### TASK DETAILS
Tally the lines of the listing below in which the string "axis" occurs, and give the tally alone.

Top of DATA SHOWN

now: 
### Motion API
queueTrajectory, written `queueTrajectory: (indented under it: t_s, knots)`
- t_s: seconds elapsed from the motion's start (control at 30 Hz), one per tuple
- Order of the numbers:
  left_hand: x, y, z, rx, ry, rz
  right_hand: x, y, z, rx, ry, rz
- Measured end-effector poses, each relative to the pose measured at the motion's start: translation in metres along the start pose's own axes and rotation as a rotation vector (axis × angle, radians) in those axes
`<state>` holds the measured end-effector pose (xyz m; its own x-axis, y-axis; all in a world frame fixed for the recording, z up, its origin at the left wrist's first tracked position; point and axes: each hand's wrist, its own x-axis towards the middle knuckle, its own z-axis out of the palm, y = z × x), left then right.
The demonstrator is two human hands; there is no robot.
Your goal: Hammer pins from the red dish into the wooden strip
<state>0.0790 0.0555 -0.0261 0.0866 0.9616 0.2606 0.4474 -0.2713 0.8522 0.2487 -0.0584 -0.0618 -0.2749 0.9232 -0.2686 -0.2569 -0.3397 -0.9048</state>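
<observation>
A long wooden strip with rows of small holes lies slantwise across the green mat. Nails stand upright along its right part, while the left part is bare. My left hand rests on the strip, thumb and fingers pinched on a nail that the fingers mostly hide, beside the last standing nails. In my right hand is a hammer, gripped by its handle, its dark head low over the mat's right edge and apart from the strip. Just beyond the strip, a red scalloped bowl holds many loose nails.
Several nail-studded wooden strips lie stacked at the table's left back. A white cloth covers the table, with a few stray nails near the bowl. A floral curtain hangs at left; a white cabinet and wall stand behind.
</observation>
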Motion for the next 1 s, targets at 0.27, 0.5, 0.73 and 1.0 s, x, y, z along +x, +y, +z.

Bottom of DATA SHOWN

### SOLUTION
2